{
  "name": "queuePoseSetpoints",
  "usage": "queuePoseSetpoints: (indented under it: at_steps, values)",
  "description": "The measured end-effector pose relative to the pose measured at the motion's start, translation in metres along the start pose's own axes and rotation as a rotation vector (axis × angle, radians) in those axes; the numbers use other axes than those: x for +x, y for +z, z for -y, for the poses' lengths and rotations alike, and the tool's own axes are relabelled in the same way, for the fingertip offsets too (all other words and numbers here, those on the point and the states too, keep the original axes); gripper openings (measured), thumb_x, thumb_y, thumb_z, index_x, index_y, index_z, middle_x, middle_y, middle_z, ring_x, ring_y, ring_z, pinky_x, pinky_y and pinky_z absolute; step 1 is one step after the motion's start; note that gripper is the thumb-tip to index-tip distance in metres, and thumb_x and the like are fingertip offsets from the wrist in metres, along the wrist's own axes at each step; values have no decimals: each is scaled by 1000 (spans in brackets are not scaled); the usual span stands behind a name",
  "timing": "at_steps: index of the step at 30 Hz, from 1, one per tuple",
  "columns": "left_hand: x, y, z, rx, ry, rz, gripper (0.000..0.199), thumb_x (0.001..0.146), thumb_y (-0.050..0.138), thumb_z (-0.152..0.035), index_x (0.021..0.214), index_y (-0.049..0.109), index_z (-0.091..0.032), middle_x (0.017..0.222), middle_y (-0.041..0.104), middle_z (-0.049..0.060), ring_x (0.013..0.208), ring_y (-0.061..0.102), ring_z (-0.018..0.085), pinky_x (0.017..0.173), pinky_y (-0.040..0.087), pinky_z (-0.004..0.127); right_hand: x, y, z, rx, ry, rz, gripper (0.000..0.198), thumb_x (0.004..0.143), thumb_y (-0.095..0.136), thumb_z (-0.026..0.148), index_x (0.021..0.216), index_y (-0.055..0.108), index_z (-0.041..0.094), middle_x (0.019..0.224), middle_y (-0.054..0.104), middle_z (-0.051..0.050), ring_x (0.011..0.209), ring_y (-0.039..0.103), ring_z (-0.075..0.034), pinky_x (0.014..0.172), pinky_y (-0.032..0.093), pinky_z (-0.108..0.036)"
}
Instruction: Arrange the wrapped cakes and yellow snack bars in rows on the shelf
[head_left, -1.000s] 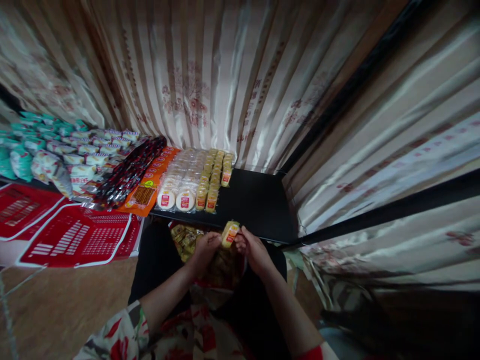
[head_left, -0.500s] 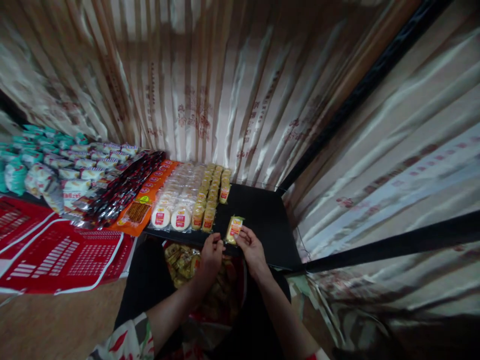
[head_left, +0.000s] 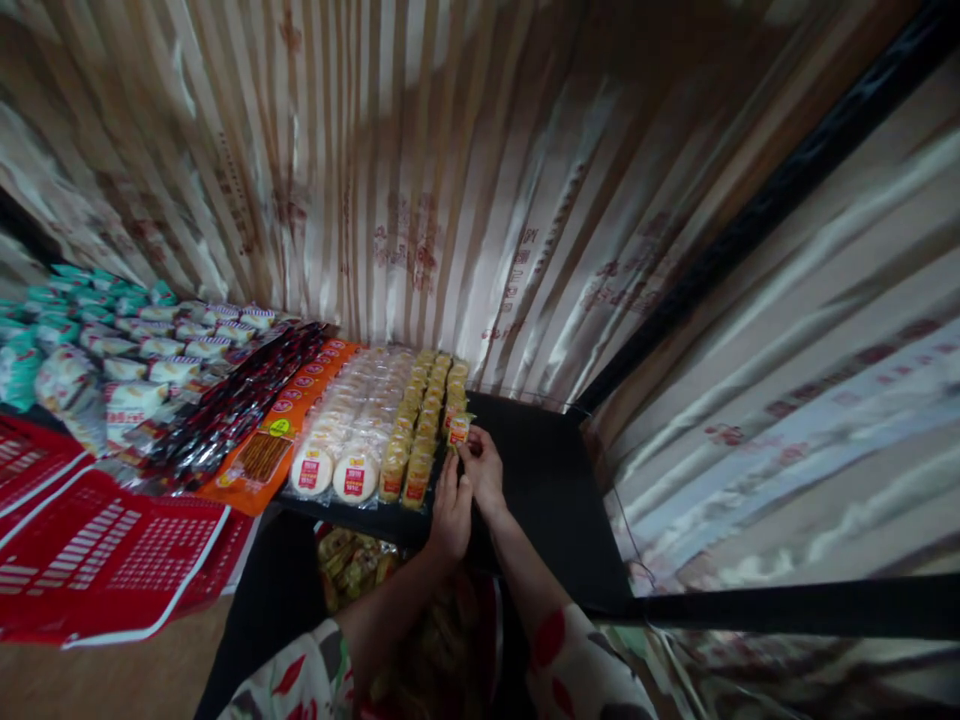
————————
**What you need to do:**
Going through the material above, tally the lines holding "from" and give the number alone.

**Answer to this problem:**
2